--- DIRECTIONS FOR THIS TASK ---
Lines from the material below that hold the string "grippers" are what is needed; copy each of them.
----------
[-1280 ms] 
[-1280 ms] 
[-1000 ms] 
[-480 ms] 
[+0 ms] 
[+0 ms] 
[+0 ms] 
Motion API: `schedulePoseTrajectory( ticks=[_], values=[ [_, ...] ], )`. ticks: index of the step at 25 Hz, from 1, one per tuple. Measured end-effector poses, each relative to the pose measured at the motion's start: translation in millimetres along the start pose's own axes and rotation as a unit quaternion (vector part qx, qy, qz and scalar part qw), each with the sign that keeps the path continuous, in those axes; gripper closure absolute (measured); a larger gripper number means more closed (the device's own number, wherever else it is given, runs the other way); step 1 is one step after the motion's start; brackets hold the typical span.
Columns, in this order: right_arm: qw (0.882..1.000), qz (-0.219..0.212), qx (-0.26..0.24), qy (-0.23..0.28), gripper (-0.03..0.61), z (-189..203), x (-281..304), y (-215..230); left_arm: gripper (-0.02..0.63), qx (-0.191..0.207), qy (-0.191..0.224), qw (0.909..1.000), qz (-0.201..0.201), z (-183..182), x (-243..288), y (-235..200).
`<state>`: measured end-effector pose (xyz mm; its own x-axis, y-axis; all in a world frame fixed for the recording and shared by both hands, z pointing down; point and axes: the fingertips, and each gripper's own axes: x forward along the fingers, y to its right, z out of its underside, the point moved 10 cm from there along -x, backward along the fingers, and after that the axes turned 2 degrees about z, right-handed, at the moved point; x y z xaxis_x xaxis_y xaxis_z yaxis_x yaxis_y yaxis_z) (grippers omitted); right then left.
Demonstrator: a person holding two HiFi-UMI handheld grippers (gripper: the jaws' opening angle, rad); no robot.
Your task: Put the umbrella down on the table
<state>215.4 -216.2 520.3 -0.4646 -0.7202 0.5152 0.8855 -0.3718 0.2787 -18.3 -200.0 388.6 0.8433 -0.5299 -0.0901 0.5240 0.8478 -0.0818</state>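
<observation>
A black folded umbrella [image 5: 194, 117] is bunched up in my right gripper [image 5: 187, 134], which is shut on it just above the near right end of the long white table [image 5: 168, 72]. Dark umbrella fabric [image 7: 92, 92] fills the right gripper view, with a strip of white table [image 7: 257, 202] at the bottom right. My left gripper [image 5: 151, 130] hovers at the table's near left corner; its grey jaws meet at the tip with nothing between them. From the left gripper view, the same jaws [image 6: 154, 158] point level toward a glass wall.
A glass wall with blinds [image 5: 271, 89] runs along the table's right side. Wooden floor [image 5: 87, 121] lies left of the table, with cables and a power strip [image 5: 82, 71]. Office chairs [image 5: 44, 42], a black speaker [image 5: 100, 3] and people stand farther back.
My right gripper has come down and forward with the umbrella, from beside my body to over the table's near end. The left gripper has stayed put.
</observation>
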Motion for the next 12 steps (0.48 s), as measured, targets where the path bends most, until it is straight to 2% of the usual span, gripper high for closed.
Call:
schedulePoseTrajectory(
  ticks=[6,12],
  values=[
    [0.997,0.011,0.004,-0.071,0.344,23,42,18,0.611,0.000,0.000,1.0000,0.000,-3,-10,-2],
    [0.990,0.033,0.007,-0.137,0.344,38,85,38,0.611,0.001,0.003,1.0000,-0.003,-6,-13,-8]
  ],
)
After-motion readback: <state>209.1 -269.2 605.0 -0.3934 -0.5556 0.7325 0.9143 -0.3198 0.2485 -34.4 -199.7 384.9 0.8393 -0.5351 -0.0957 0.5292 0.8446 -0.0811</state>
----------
--- WRITTEN ANSWER ---
`<state>`: measured end-effector pose (xyz mm; its own x-axis, y-axis; all in a world frame fixed for the recording and shared by both hands, z pointing down; point and axes: the fingertips, and each gripper's own axes: x forward along the fingers, y to its right, z out of its underside, the point moved 10 cm from there along -x, backward along the fingers, and after that the axes turned 2 degrees about z, right-handed, at the moved point; x y z xaxis_x xaxis_y xaxis_z yaxis_x yaxis_y yaxis_z) (grippers omitted); right then left.
Demonstrator: a person holding two HiFi-UMI handheld grippers (gripper: the jaws' opening angle, rad); no robot.

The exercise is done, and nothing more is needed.